**AIM OF THE EXERCISE:** In the listing below, how many lines contain the word "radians"? Answer with the number alone.

**RECORDS SUPPLIED:**
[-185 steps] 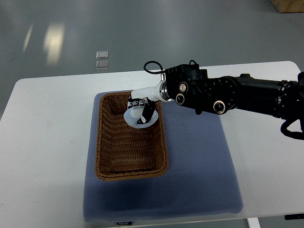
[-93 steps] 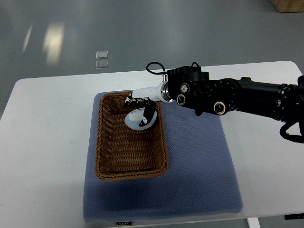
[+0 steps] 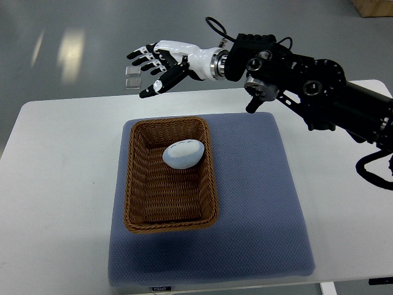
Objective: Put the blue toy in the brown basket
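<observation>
Blue toy (image 3: 183, 154) resting in the brown basket (image 3: 136, 203), toward its far right corner.
The right hand (image 3: 158, 63) hangs beyond the table's far edge, fingers spread, holding nothing.

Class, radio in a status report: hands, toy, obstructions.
Right hand open, raised beyond the table's far edge. Left hand not in view. Toy lying in basket, ungripped. Nothing in the way.

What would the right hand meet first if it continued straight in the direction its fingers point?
Probably nothing: the right hand, open, points left beyond the table's far edge. Depth is unclear.
</observation>
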Available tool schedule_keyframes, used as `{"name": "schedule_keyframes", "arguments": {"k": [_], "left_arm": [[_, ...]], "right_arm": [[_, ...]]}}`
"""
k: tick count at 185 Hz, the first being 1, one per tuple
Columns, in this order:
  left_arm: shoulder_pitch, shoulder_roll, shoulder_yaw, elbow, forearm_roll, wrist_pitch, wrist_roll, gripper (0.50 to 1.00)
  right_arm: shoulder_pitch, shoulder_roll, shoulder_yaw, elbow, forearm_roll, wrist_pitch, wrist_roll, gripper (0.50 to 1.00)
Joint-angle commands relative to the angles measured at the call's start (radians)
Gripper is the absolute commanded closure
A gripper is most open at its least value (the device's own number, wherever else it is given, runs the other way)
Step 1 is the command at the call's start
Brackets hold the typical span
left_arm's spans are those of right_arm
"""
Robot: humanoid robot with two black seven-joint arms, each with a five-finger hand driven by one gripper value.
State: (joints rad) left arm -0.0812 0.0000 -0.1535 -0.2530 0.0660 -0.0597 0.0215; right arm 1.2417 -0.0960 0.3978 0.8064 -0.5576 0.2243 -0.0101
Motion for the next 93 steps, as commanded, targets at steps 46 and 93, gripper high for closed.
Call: {"name": "schedule_keyframes", "arguments": {"k": [46, 93], "left_arm": [[0.000, 0.000, 0.000, 0.000, 0.000, 0.000, 0.000, 0.500], [0.000, 0.000, 0.000, -0.009, 0.002, 0.000, 0.000, 0.500]], "right_arm": [[-0.407, -0.007, 0.535, -0.029, 0.281, 0.003, 0.134, 0.603], [-0.567, 0.045, 0.694, -0.076, 0.383, 0.021, 0.177, 0.603]]}}
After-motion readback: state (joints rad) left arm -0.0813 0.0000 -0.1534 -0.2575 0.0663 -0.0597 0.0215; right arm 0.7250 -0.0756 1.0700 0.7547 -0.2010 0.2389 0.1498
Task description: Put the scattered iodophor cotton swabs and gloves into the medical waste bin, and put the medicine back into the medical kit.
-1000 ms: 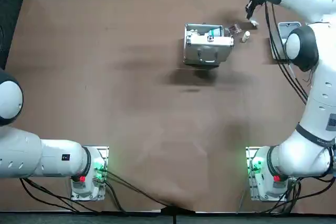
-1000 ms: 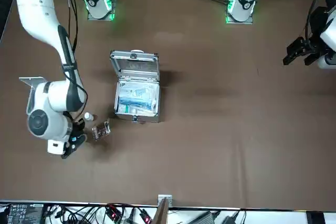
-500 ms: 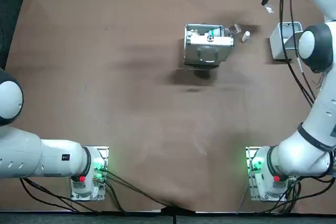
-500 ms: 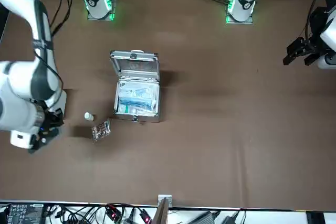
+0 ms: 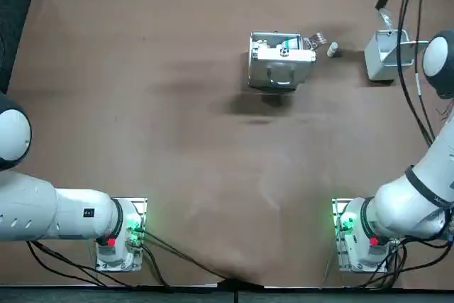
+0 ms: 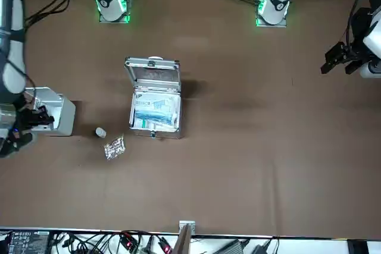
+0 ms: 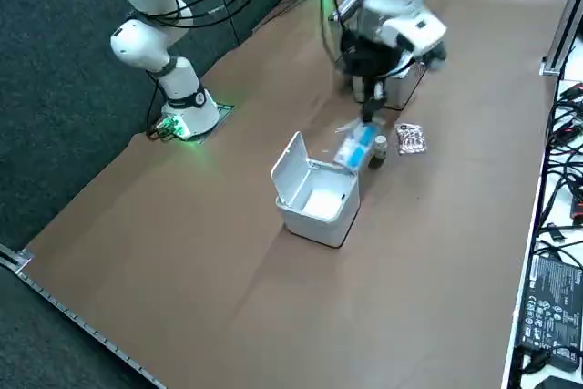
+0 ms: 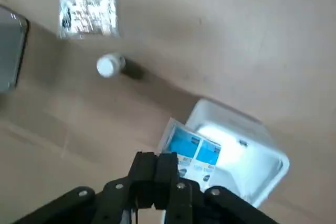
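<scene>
My right gripper (image 8: 157, 165) is shut on a blue-and-white swab packet (image 8: 193, 151), which hangs just above the rim of the open white waste bin (image 8: 273, 157). From the right side, the gripper (image 7: 368, 114) holds the packet (image 7: 354, 146) over the bin (image 7: 310, 218), whose lid stands up. A small white medicine bottle (image 5: 332, 50) and a clear blister pack (image 5: 316, 38) lie on the table between the bin (image 5: 386, 63) and the open metal medical kit (image 5: 280, 60). The kit (image 6: 155, 110) holds several blue-and-white packages. No gloves show.
The bin (image 6: 62, 117) stands near the table's edge on the working arm's side. The arm's cables (image 5: 404, 69) hang over the bin area. Brown table (image 5: 177, 140) stretches wide toward the arm bases.
My gripper lifted from beside the bottle and blister pack, carrying the packet sideways to above the bin. The bin, earlier hidden under the arm, now shows fully.
</scene>
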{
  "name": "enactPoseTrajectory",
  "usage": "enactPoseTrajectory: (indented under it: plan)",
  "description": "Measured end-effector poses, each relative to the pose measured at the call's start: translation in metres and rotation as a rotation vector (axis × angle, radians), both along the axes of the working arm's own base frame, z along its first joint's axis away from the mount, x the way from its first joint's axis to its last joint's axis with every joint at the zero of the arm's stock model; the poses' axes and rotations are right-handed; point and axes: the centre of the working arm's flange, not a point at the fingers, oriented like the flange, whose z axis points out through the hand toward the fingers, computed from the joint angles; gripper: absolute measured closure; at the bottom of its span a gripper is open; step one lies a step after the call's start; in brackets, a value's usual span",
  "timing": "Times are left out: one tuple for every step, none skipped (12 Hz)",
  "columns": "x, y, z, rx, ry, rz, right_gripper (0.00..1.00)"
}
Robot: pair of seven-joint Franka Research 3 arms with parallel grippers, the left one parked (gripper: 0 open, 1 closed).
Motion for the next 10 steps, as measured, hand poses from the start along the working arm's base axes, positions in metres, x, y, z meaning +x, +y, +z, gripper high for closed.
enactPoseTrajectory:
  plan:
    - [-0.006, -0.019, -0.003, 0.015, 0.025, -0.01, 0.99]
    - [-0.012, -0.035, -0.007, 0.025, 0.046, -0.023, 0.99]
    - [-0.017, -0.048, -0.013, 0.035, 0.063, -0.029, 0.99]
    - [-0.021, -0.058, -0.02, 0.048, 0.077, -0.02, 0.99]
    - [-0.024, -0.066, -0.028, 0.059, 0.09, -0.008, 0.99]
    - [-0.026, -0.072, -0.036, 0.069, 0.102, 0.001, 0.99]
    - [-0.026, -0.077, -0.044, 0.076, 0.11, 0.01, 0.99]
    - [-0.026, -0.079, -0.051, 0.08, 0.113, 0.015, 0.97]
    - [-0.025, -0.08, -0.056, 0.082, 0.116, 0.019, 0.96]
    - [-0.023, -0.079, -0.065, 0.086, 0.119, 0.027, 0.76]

**RESULT BELOW:** 2